Cricket Term, chapters 10-12
Feb. 6th, 2015 11:01 pmChapter Ten: The Play
Everyone disperses from the Hall, and Nicola once again conceals her feelings sufficiently to congratulate Lawrie, explain what's going on, and show her prize to Rose and Chas. Latimer is 'quizzically scolding' with Kay, who then starts chatting happily to Latimer's don. Who had remembered Karen apparently with pleasure at the prize-giving, so presumably not as someone who was unable to cope with the work at Oxford? And Chas invents a saying 'Lawrie is Lucky, but Nicola is Nicer'. True?
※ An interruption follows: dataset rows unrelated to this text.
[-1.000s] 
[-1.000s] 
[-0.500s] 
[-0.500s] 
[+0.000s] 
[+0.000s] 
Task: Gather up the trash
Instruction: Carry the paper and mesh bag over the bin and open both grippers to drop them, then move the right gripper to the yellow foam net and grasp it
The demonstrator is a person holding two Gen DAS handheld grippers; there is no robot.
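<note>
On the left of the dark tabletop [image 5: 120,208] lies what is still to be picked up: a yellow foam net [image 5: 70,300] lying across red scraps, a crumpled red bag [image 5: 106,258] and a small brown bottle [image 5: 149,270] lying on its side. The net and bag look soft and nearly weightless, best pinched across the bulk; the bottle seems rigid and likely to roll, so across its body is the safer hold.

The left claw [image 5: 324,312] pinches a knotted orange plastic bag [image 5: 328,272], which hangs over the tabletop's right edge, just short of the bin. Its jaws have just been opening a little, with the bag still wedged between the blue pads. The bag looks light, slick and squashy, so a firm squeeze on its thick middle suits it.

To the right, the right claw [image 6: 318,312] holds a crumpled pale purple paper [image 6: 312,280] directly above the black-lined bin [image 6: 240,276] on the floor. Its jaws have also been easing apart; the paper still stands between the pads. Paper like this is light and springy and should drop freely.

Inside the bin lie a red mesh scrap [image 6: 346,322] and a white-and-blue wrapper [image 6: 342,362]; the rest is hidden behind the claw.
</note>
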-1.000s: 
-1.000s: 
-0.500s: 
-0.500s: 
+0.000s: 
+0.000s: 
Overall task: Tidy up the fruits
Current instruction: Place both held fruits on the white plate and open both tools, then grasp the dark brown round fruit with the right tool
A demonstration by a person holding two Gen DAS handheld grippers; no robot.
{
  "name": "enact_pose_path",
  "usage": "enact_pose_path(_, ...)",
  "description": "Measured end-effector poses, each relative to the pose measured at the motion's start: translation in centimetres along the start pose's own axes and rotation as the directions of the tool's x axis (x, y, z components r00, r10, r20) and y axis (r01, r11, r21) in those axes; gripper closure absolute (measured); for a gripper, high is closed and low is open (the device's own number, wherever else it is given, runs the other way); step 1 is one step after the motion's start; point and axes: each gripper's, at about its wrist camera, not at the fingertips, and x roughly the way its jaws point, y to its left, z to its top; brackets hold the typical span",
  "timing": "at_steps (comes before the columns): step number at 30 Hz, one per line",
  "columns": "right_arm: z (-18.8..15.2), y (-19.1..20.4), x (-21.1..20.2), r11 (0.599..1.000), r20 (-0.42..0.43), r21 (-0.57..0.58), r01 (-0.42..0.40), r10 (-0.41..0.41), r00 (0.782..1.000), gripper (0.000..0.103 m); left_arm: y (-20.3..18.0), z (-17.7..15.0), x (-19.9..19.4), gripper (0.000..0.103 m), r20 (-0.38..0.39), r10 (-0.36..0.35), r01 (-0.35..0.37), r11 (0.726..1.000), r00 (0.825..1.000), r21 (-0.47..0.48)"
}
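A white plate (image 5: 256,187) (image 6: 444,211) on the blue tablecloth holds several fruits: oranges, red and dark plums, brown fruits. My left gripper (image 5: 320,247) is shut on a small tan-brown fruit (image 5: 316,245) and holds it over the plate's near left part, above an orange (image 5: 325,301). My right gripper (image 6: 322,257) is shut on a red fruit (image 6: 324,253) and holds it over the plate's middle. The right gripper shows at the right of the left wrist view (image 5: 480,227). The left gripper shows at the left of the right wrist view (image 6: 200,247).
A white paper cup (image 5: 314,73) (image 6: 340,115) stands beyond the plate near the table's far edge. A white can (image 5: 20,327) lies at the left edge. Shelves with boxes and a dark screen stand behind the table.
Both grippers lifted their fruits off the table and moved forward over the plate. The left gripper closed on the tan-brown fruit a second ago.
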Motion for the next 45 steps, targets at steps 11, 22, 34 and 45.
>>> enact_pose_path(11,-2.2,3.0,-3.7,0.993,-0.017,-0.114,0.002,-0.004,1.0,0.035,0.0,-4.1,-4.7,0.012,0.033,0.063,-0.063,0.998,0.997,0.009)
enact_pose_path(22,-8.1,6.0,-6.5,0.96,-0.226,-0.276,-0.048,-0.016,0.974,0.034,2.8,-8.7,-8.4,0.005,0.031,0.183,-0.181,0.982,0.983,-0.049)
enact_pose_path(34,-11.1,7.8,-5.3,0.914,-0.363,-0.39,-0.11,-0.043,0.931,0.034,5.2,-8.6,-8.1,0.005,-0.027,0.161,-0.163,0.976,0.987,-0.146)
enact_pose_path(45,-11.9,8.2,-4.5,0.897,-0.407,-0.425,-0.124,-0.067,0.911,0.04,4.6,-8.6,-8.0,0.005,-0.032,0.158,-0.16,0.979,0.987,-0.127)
Then Miranda comes to ask Nicola to have dinner with her father. As
Which Forest does not describe, jumping straight to afterwards and the audience's impressed reactions. Not just Nicola; Rowan agrees it 'really did have something', talking to Jan. Who makes a wholly characteristic unobtrusive exit. Nicola asks about her parents, and Rowan points out that the absence of a mother might not be 'clean and tidy' - another moment of learning.
Chas enjoyed the Play, with the 'pirates', and Rose didn't, finding it frightening, and feeling sorry for Caliban. "'There just are people like that and you can't like them-' Like Marie Dobson." What do people think of this as where Nicola's thoughts on Marie end up?
Finally, Mrs Marlow gets a chance to talk to Nicola, and tell her about Miss Keith's characteristic letter, and that she'd consulted Rowan and Karen about what to say about leaving Kingscote. And on her way back to school, encountering Miss Cromwell, finally a chance to unburden her conscience about the missed lesson. Cromwell and Miss Keith have tried, it turns out, to speak to Meg Hopkins's father - 'from time to time' implies to me that they've been doing it for a few years. But no information on who would have got the Prosser if Lawrie hadn't; and suddenly Nicola doesn't care any more.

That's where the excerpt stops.